> **What you have to do**:
Output every record exactly, and nothing more.

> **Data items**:
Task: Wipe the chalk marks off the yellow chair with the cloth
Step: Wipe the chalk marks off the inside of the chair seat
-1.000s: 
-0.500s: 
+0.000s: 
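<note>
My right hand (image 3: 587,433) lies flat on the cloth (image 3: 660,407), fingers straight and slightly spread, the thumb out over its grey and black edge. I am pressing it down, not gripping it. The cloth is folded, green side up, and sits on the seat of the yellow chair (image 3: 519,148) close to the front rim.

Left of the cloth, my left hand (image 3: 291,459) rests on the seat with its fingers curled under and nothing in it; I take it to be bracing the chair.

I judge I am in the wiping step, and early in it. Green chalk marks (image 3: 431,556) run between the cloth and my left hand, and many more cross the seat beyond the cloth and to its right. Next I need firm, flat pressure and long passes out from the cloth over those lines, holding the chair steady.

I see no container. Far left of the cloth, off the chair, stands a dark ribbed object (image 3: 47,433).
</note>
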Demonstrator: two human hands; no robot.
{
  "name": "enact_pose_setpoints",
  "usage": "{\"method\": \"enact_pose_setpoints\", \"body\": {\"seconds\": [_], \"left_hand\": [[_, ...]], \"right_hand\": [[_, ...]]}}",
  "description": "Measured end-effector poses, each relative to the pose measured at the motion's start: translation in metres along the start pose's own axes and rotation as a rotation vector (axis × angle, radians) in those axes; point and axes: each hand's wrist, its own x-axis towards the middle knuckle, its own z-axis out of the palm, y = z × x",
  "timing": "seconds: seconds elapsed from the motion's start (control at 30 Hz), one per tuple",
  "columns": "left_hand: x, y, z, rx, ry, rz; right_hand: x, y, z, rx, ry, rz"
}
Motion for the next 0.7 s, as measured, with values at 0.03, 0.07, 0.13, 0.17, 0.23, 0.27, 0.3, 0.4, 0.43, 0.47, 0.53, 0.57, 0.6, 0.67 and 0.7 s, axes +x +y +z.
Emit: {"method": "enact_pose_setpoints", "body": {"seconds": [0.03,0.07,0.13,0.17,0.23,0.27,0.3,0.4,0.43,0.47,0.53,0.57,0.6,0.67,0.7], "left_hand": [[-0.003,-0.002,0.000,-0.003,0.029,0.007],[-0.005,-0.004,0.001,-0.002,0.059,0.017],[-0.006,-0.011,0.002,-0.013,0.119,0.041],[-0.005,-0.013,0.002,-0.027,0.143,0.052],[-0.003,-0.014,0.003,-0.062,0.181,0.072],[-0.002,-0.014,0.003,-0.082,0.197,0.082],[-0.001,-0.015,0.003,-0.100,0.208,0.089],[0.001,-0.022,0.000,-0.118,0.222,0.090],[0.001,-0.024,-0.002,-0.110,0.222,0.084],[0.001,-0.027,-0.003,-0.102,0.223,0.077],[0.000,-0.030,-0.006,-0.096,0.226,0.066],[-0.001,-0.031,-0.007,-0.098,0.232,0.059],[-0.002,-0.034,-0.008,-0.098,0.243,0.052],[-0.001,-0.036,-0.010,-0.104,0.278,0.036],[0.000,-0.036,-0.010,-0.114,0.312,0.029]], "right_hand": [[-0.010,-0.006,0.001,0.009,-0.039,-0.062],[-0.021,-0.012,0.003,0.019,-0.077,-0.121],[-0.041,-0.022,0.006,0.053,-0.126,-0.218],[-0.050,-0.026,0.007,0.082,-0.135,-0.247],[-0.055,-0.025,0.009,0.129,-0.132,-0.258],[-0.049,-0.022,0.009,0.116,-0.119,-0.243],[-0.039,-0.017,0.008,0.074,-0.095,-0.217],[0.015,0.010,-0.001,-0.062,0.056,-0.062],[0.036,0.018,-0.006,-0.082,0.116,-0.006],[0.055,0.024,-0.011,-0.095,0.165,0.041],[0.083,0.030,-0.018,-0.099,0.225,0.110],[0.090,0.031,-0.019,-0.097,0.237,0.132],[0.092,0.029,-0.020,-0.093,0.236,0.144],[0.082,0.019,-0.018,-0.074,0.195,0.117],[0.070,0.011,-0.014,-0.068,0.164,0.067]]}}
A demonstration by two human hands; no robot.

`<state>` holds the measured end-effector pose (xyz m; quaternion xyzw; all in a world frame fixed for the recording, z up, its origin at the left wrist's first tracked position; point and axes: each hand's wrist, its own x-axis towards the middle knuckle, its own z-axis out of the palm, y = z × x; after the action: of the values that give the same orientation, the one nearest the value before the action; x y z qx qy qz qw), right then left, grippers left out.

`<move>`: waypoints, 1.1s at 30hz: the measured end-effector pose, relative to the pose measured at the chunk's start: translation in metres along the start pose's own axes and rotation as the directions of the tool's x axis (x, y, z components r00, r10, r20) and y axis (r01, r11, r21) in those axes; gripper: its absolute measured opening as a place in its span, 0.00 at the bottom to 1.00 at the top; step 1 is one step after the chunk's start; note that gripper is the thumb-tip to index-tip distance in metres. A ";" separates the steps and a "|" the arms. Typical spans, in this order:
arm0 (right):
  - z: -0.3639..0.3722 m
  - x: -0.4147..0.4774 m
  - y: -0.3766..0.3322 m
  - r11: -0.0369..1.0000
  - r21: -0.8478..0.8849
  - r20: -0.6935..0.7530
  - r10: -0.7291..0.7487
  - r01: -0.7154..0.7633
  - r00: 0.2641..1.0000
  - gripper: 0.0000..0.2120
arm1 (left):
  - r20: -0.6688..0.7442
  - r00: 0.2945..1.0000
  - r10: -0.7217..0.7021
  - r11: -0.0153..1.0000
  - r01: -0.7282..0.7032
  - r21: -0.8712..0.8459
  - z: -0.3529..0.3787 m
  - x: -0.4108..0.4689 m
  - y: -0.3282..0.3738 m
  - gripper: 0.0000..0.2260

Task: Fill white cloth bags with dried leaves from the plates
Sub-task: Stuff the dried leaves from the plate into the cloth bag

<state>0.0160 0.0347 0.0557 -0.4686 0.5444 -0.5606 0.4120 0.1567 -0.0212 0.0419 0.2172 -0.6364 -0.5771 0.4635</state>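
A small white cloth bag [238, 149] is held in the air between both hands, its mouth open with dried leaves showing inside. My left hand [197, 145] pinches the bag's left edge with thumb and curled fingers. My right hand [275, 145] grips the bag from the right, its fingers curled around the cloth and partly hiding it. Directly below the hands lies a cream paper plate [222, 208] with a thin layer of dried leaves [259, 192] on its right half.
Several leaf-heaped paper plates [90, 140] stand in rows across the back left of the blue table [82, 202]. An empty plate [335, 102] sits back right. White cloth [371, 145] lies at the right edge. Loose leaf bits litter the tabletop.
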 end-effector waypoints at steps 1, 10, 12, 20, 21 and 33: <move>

> **Response for this exercise**:
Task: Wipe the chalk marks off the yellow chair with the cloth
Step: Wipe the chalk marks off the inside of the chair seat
-1.000s: 
-0.500s: 
+0.000s: 
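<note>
My right hand (image 3: 587,433) lies flat on the cloth (image 3: 660,407), fingers straight and slightly spread, the thumb out over its grey and black edge. I am pressing it down, not gripping it. The cloth is folded, green side up, and sits on the seat of the yellow chair (image 3: 519,148) close to the front rim.

Left of the cloth, my left hand (image 3: 291,459) rests on the seat with its fingers curled under and nothing in it; I take it to be bracing the chair.

I judge I am in the wiping step, and early in it. Green chalk marks (image 3: 431,556) run between the cloth and my left hand, and many more cross the seat beyond the cloth and to its right. Next I need firm, flat pressure and long passes out from the cloth over those lines, holding the chair steady.

I see no container. Far left of the cloth, off the chair, stands a dark ribbed object (image 3: 47,433).
</note>
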Demonstrator: two human hands; no robot.
{
  "name": "enact_pose_setpoints",
  "usage": "{\"method\": \"enact_pose_setpoints\", \"body\": {\"seconds\": [_], \"left_hand\": [[_, ...]], \"right_hand\": [[_, ...]]}}",
  "description": "Measured end-effector poses, each relative to the pose measured at the motion's start: translation in metres along the start pose's own axes and rotation as a rotation vector (axis × angle, radians) in those axes; point and axes: each hand's wrist, its own x-axis towards the middle knuckle, its own z-axis out of the palm, y = z × x",
  "timing": "seconds: seconds elapsed from the motion's start (control at 30 Hz), one per tuple",
  "columns": "left_hand: x, y, z, rx, ry, rz; right_hand: x, y, z, rx, ry, rz"
}
Motion for the next 0.7 s, as measured, with values at 0.03, 0.07, 0.13, 0.17, 0.23, 0.27, 0.3, 0.4, 0.43, 0.47, 0.53, 0.57, 0.6, 0.67 and 0.7 s, axes +x +y +z.
Emit: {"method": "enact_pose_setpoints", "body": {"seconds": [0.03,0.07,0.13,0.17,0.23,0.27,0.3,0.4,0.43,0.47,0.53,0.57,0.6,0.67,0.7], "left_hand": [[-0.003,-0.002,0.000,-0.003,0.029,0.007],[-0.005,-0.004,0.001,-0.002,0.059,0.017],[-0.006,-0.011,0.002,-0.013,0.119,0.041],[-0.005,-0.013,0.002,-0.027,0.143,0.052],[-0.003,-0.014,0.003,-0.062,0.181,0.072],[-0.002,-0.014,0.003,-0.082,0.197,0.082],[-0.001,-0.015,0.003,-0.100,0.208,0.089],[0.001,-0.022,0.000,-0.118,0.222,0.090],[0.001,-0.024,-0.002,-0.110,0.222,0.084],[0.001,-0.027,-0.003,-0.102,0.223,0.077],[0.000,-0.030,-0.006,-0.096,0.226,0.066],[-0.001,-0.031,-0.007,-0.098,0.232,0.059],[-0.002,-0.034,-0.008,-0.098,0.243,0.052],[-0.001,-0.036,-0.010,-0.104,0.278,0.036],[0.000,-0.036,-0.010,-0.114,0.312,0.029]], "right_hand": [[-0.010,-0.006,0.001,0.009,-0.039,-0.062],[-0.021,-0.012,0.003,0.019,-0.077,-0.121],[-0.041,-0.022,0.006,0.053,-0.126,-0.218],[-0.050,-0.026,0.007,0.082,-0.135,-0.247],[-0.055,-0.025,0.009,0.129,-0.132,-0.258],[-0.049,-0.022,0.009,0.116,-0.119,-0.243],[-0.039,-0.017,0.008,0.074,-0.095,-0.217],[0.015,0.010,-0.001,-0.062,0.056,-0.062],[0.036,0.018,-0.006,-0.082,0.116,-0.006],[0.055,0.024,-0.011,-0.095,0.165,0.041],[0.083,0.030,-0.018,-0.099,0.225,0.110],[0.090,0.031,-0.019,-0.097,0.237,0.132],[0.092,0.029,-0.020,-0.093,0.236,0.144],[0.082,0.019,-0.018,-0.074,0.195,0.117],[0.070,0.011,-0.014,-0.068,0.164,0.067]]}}
A demonstration by two human hands; no robot.

`<state>` holds the measured end-effector pose (xyz m; quaternion xyzw; all in a world frame fixed for the recording, z up, its origin at the left wrist's first tracked position; point and axes: each hand's wrist, its own x-axis towards the middle knuckle, its own z-axis out of the palm, y = z × x; after the action: of the values that give the same orientation, the one nearest the value before the action; x y z qx qy qz qw), right then left, grippers left out.

`<move>`: waypoints, 1.1s at 30hz: the measured end-effector pose, relative to the pose measured at the chunk's start: translation in metres along the start pose's own axes and rotation as the directions of the tool's x axis (x, y, z components r00, r10, r20) and y axis (r01, r11, r21) in those axes; gripper: its absolute measured opening as a place in its span, 0.00 at the bottom to 1.00 at the top; step 1 is one step after the chunk's start; note that gripper is the thumb-tip to index-tip distance in metres. A ";" separates the steps and a "|" the arms. Typical spans, in this order:
arm0 (right):
  - z: -0.3639..0.3722 m
  - x: -0.4147..0.4774 m
  - y: -0.3766..0.3322 m
  - r11: -0.0369..1.0000
  - r21: -0.8478..0.8849
  - r20: -0.6935..0.7530
  - r10: -0.7291..0.7487
  - r01: -0.7154..0.7633
  - r00: 0.2641..1.0000
  - gripper: 0.0000..0.2120
arm1 (left):
  - r20: -0.6688..0.7442
  - r00: 0.2945..1.0000
  - r10: -0.7217..0.7021
  - r11: -0.0153..1.0000
  - r01: -0.7282..0.7032
  - r21: -0.8712..0.8459
  - z: -0.3529..0.3787 m
  - x: -0.4108..0.4689 m
  - y: -0.3282..0.3738 m
  - gripper: 0.0000..0.2260

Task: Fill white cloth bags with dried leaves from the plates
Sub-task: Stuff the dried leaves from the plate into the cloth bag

<state>0.0160 0.0347 0.0557 -0.4686 0.5444 -0.5606 0.4120 0.1567 -0.0212 0.0419 0.2172 -0.6364 -0.5771 0.4635</state>
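A small white cloth bag [238, 149] is held in the air between both hands, its mouth open with dried leaves showing inside. My left hand [197, 145] pinches the bag's left edge with thumb and curled fingers. My right hand [275, 145] grips the bag from the right, its fingers curled around the cloth and partly hiding it. Directly below the hands lies a cream paper plate [222, 208] with a thin layer of dried leaves [259, 192] on its right half.
Several leaf-heaped paper plates [90, 140] stand in rows across the back left of the blue table [82, 202]. An empty plate [335, 102] sits back right. White cloth [371, 145] lies at the right edge. Loose leaf bits litter the tabletop.
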 end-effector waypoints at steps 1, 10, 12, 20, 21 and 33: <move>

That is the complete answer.